-- Task objective --
All of the records below are to be given again word for word, with the pictures removed.

(Recorded data)
▼

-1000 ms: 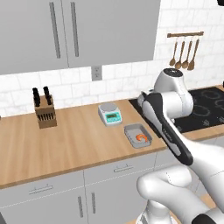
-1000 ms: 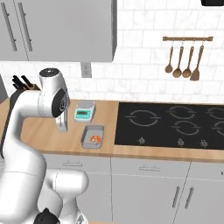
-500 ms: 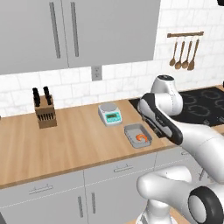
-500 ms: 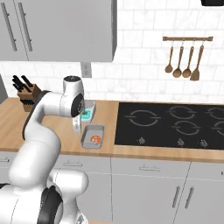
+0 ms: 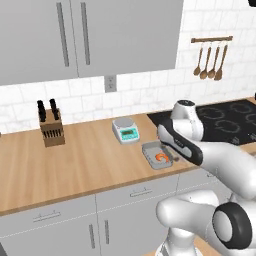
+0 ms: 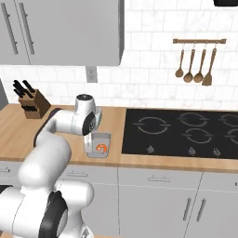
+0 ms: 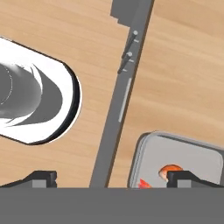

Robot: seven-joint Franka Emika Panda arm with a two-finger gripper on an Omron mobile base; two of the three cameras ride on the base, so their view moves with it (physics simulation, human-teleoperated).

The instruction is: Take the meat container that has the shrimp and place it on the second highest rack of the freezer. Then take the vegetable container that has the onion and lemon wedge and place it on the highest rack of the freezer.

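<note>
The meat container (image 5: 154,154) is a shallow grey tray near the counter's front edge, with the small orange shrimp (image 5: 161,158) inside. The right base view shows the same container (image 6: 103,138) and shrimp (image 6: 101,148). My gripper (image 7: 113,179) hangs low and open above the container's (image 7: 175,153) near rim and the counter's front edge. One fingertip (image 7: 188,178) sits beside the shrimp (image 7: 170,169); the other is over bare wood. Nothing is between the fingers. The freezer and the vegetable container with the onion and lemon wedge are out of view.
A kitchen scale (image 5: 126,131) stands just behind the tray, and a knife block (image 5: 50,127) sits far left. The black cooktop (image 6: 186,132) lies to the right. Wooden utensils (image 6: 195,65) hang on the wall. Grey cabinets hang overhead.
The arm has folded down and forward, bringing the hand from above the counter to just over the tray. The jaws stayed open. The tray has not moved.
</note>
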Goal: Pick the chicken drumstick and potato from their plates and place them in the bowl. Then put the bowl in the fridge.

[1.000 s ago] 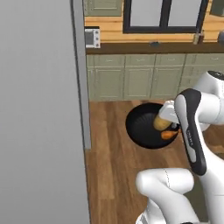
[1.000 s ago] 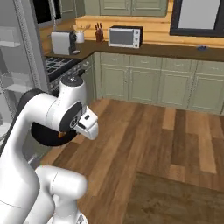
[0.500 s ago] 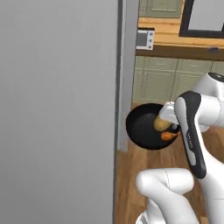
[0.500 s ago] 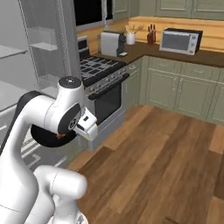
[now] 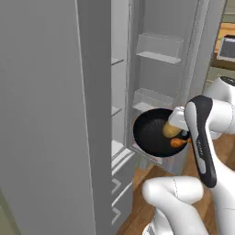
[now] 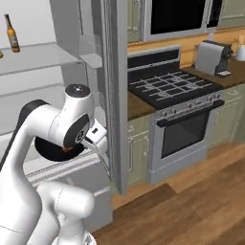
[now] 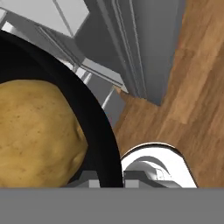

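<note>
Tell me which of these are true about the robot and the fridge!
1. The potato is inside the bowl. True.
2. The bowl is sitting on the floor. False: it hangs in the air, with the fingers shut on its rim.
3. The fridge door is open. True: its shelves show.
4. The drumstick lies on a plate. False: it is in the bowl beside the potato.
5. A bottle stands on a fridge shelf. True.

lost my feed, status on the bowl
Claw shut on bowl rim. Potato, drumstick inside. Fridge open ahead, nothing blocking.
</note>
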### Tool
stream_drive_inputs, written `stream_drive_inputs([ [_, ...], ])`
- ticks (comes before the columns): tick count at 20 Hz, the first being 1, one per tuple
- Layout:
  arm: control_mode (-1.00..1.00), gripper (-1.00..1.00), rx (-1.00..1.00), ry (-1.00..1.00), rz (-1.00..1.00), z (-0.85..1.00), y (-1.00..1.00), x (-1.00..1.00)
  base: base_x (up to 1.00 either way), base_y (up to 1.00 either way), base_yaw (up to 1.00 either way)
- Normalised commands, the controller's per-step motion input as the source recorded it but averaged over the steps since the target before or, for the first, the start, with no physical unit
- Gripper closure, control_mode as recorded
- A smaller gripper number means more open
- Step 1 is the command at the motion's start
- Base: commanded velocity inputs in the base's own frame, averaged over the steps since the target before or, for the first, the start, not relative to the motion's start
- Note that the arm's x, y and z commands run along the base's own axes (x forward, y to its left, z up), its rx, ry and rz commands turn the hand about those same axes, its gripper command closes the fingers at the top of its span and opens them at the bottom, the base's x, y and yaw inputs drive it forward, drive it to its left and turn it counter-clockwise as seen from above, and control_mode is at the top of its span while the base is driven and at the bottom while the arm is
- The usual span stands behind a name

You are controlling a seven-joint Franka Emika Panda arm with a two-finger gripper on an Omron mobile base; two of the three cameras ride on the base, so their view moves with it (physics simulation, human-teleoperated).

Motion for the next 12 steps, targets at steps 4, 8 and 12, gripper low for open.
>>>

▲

-- Response --
-1000 ms: 
-1000 ms: 
-500 ms: 
-500 ms: 
+0 ms: 
+0 ms: 
+0 ms: 

Robot: seven-joint Franka Emika Panda arm with a two-finger gripper on an Omron mobile base; two of the three cameras ride on the base, so their view moves with it (physics simulation, human-teleoperated).

The instruction is: Take the meat container that has the shrimp and place it on the second highest rack of the freezer. Then take the vegetable container that has the onion and lemon wedge and place it on the highest rack of the freezer.

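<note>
The meat container (image 5: 154,154) is a shallow grey tray near the counter's front edge, with the small orange shrimp (image 5: 161,158) inside. The right base view shows the same container (image 6: 103,138) and shrimp (image 6: 101,148). My gripper (image 7: 113,179) hangs low and open above the container's (image 7: 175,153) near rim and the counter's front edge. One fingertip (image 7: 188,178) sits beside the shrimp (image 7: 170,169); the other is over bare wood. Nothing is between the fingers. The freezer and the vegetable container with the onion and lemon wedge are out of view.
A kitchen scale (image 5: 126,131) stands just behind the tray, and a knife block (image 5: 50,127) sits far left. The black cooktop (image 6: 186,132) lies to the right. Wooden utensils (image 6: 195,65) hang on the wall. Grey cabinets hang overhead.
The arm has folded down and forward, bringing the hand from above the counter to just over the tray. The jaws stayed open. The tray has not moved.
</note>
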Goal: Pick the chicken drumstick and potato from their plates and place them in the bowl. Then put the bowl in the fridge.

[1.000 s ago] 
[1.000 s ago] 
[0.500 s ago] 
[0.500 s ago] 
[now] 
[now] 
[now] 

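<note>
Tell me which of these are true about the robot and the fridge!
1. The potato is inside the bowl. True.
2. The bowl is sitting on the floor. False: it hangs in the air, with the fingers shut on its rim.
3. The fridge door is open. True: its shelves show.
4. The drumstick lies on a plate. False: it is in the bowl beside the potato.
5. A bottle stands on a fridge shelf. True.

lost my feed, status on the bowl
Claw shut on bowl rim. Potato, drumstick inside. Fridge open ahead, nothing blocking.
</note>
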### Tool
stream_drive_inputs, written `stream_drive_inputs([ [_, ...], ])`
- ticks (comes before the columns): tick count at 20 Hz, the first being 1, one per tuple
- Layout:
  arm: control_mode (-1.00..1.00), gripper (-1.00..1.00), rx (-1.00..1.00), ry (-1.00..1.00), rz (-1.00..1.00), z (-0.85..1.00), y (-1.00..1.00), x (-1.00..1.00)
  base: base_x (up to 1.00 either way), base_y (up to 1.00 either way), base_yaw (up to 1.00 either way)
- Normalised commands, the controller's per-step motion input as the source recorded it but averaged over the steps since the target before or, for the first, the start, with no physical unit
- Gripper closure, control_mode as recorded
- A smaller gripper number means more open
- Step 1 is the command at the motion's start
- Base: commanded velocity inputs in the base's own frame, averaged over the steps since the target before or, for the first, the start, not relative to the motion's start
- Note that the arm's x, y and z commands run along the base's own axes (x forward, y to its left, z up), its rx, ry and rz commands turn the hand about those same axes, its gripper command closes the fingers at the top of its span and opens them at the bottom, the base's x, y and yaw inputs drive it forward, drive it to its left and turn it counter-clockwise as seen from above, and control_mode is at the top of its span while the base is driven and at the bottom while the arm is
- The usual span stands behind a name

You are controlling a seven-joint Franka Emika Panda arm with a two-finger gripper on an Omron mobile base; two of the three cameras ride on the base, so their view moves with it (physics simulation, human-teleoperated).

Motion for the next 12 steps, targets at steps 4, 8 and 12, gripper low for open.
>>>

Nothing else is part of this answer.